Repeat all of the data word for word so that only the pictures are missing from the copy.
[Provided data — start]
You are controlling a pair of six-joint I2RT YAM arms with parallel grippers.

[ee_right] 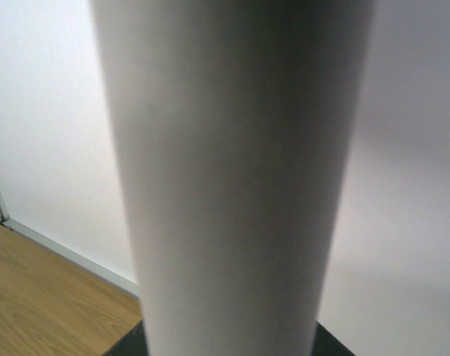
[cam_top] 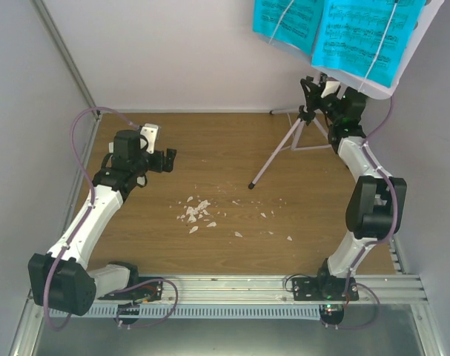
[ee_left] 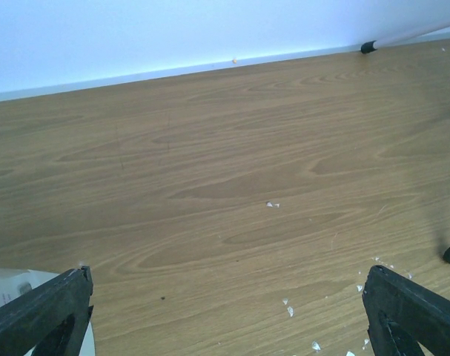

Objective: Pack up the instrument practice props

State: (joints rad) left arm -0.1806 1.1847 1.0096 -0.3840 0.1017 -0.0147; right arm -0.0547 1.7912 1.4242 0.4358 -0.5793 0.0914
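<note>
Wooden worktop [cam_top: 232, 141] with white crumbs [cam_top: 196, 211] scattered near its middle. Further back on the left, the left tool [cam_top: 165, 159] has its fingers spread wide and holds nothing. At the far right, the right tool [cam_top: 311, 93] clasps the stand [cam_top: 280, 148] by its pole, just below the cyan pages [cam_top: 358, 37] resting on its plate.

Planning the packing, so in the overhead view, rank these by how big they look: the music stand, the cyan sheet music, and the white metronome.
1. music stand, legs to plate
2. cyan sheet music, enlarged by sitting high, nearer the camera
3. white metronome
</note>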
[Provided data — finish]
### [Result of this task]
You are controlling a pair of six-joint I2RT YAM arms with parallel grippers.

[ee_right] 
[cam_top] 
[ee_left] 

Objective: Pack up the instrument practice props

State: (joints rad) left arm -0.1806 1.1847 1.0096 -0.3840 0.1017 -0.0147; right arm -0.0547 1.7912 1.4242 0.4358 -0.5793 0.0914
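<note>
Wooden worktop [cam_top: 232, 141] with white crumbs [cam_top: 196, 211] scattered near its middle. Further back on the left, the left tool [cam_top: 165, 159] has its fingers spread wide and holds nothing. At the far right, the right tool [cam_top: 311, 93] clasps the stand [cam_top: 280, 148] by its pole, just below the cyan pages [cam_top: 358, 37] resting on its plate.

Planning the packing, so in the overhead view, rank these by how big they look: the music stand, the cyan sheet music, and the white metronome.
1. music stand, legs to plate
2. cyan sheet music, enlarged by sitting high, nearer the camera
3. white metronome
</note>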

The exercise is now complete.